Section 1.02. Subsequent Receivables. Schedule A attached
hereto sets forth the Subsequent Receivables being transferred hereby by the
Depositor to the Trust having an aggregate principal balance of $98,465,590.34
as of October 1, 2001 (the "Subsequent Cutoff Date").
Section 1.03. Transfer of Subsequent Receivables to the
Trust. Pursuant to and upon the representations, warranties and agreements on
the part of BMW FS and the Depositor in the Subsequent Purchase Agreement and
the Sale and Servicing Agreement and the Receivables Purchase Agreement and in
consideration of the purchase price of $98,465,590.34, the Depositor does hereby
sell, assign, transfer and otherwise convey unto the Trust, without recourse
(except as expressly provided in the Sale and Servicing Agreement), all right,
title and interest of the Depositor in and to: (1) the Subsequent Receivables
and all moneys received thereon on or after the Subsequent Cutoff Date listed on
Schedule A to this Agreement; (2) the security interests in the Financed
Vehicles and any accessions thereto granted by Obligors pursuant to the
Subsequent Receivables and any other interest of the Depositor in such Financed
Vehicles; (3) any Liquidation Proceeds and any other proceeds with respect to
the Subsequent Receivables from claims on any physical damage, credit life or
disability insurance policies covering the Financed Vehicles or the related
Obligors, including any vendor's single interest or other collateral protection
insurance policy; (4) any property that shall have secured a Subsequent
Receivable and shall have been acquired by or on behalf of the Depositor, the
Servicer or the Trust; (5) all documents and other items contained in the
Receivable Files; (6) all of the Depositor's rights (but not its obligations)

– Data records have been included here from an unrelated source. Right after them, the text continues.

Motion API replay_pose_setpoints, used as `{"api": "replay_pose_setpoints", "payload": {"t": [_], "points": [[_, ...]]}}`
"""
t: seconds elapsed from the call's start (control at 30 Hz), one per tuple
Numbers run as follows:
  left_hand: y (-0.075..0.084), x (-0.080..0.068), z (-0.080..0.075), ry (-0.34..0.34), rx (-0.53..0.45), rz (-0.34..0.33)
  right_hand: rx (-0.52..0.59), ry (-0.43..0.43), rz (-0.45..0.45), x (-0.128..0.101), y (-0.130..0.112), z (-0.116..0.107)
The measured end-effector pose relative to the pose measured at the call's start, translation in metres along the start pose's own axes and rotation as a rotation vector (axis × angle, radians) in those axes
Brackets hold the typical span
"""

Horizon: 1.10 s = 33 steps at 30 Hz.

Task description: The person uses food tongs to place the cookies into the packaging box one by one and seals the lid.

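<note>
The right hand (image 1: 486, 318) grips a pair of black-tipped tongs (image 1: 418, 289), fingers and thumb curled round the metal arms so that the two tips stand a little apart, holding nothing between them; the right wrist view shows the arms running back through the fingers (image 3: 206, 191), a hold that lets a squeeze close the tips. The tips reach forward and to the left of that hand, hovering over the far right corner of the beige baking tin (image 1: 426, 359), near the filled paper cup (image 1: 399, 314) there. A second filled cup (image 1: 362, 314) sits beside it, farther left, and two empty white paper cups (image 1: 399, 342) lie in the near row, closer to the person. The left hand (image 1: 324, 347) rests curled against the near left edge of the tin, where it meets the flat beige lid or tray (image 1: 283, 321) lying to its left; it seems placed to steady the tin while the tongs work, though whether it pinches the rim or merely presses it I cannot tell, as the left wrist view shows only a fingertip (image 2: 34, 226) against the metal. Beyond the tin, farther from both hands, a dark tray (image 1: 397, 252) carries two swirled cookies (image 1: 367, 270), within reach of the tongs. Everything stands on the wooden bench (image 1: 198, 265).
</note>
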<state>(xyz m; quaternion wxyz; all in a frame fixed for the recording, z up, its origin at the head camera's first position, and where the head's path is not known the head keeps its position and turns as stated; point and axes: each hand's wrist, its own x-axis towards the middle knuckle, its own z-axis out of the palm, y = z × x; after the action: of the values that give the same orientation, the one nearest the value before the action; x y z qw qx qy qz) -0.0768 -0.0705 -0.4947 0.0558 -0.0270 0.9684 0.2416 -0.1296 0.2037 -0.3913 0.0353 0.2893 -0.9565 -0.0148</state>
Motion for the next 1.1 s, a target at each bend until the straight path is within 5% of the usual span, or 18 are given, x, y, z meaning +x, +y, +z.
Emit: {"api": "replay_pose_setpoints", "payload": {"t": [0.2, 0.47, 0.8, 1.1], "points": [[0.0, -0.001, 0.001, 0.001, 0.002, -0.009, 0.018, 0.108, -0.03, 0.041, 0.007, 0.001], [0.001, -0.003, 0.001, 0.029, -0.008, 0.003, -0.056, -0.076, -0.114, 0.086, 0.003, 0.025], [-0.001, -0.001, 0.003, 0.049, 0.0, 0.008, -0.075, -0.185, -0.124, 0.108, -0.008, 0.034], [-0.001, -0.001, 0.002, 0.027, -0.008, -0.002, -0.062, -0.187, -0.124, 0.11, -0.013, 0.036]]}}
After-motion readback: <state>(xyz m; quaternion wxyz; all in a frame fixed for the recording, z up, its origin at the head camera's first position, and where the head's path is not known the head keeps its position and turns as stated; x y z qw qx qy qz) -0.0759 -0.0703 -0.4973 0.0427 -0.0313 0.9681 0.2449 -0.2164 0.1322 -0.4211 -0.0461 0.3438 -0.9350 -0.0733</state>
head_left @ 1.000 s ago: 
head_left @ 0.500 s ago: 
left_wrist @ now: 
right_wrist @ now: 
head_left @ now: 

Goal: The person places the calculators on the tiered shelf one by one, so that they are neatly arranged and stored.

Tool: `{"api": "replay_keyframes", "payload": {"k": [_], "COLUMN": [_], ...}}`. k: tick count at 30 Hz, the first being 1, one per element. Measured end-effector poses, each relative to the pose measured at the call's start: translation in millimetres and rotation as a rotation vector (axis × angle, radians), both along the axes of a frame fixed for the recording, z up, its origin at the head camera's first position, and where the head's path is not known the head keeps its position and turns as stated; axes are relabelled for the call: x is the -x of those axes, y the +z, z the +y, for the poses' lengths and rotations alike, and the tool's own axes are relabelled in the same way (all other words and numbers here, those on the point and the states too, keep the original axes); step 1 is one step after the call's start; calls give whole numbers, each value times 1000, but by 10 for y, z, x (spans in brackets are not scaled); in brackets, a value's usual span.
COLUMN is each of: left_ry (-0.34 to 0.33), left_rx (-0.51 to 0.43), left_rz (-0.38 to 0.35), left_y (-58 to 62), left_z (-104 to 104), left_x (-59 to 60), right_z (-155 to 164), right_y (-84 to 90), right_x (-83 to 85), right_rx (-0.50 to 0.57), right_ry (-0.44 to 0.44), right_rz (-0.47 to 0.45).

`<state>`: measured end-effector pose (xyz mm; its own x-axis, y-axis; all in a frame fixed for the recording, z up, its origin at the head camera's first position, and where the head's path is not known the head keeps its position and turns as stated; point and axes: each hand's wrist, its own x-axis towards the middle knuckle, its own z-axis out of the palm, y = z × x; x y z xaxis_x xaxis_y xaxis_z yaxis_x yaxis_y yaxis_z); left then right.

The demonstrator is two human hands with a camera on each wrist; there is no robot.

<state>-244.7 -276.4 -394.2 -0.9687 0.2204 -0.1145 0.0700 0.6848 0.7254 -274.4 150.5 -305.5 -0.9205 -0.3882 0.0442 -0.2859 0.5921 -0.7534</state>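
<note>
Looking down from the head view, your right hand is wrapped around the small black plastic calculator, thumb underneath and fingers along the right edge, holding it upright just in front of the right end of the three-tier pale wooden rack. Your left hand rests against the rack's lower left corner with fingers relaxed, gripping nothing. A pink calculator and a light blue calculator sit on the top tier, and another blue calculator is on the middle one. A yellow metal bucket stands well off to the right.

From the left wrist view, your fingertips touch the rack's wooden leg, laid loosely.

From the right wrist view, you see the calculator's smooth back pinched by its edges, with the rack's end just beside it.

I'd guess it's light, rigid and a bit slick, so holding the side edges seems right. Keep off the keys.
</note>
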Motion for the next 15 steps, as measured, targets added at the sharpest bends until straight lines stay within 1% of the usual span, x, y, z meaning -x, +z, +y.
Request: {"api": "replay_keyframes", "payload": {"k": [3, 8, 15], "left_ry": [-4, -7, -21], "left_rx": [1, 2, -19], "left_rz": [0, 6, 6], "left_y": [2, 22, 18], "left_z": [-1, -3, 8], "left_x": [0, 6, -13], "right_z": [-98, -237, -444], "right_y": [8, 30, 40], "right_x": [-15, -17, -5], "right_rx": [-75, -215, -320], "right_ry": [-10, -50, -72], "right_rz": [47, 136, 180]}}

under the Subsequent Purchase Agreement; (7) all right, title and interest in
all funds on deposit from time to time in the Trust Accounts and the Certificate
Distribution Account and in all investments therein and proceeds thereof
(including all Investment Earnings thereon); (8) any proceeds from any
Subsequent Receivable repurchased by a Dealer pursuant to a Dealer Agreement;
and (9) the proceeds of any and all of the foregoing. The foregoing sale does
not constitute and is not intended to result in any assumption by the Trust of
any obligation of either the Depositor or BMW FS to the Obligors, insurers or
any other person in connection with the Subsequent Receivables, Receivable
Files, any insurance policies or any agreement or instrument relating to any of
them.
Section 1.04. Withdrawal from the Pre-Funding Account.
Pursuant to Section 5.09(a) of the Sale and Servicing Agreement, the Indenture
Trustee is hereby directed to (i) withdraw $98,465,590.34 from the Pre-Funding
Account representing the Principal Balance of the Subsequent Receivables
transferred to the Issuer on such Subsequent Transfer Date less the Reserve
Account Subsequent Deposit Amount for such Subsequent Transfer Date and
distribute such amount to or upon the order of the Depositor and (ii) withdraw
$1,499,476.00 from the Pre-Funding Account representing the Reserve Account
Subsequent Deposit Amount for such Subsequent Transfer Date and, on behalf of
the Depositor, to deposit such amount in the Reserve Account.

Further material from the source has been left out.